HTML Parser chokes on WordHTML...

Fri May 2 18:28:29 EDT 2003

Harald Massa <cpl.19.ghum at spamgourmet.com> wrote:

> first, content of an <-- Tag is taken as data:

I'm not an expert on Python's HTMLParser, but this behaviour is correct. The
<style> element is defined by DTD HTML 3.2 and later as containing CDATA -
that is, text without any characters having special markup meaning. (Up until
the next occurance of '</', anyway.)

The use of pseudo-comments inside <style> and <script> blocks is a hack for
pre-HTML 3.2 browsers. It won't work in XHTML, where elements' contents
are not implicitly CDATA - in a real XHTML implementation that stylesheet will
actually be a comment, and will have no effect.

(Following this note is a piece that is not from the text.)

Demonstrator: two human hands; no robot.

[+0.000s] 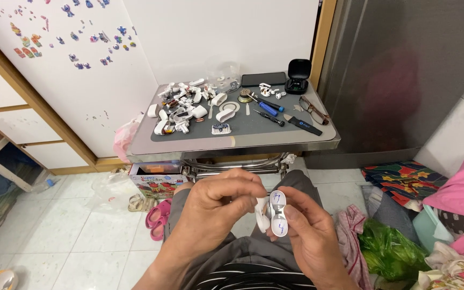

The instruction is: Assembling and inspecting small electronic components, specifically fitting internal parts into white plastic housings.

> To my understanding no good idea to put the stylesheet inside of the
> HTML-File, but rather legal HTML.

Indeed, it may be better authoring practice in general to use linked
stylesheets, but embedded stylesheets are perfectly legit.

> again, <![if !suportLists]> does not look great, but should be legal
> HTMl - should'nt it? 

Nope, it's complete MS-nonsense I'm afraid. It looks a bit like an SGML
marked section (used for conditional inclusion), but isn't one. I doubt
HTMLParser would cope with marked sections anyway, it's not a feature
supported by any mainstream web browser.

> So... is there any replacement for the HTMLParser from the python.lib
> which even can eat Microsoft Word HTML ? 

Not as far as I'm aware. But you could subclass HTMLParser and implement a
handler for it, something like:

  class MSHTMLParser(HTMLParser):
      def parse_declaration(self, i):
          if self.rawdata[i:i+3] == '<![':
              j= self.rawdata.find(']>', i+3)
              if j==-1:
                  return -1
              return j+2
          return HTMLParser.parse_declaration(self, i)

This is untested but might work. It would just throw all <![quatsch]>
declarations away. It won't parse real X[HT]ML <![CDATA[...]]> sections
properly, but I don't think Word produces any.

-- 
Andrew Clover
mailto:and at doxdesk.com
http://www.doxdesk.com/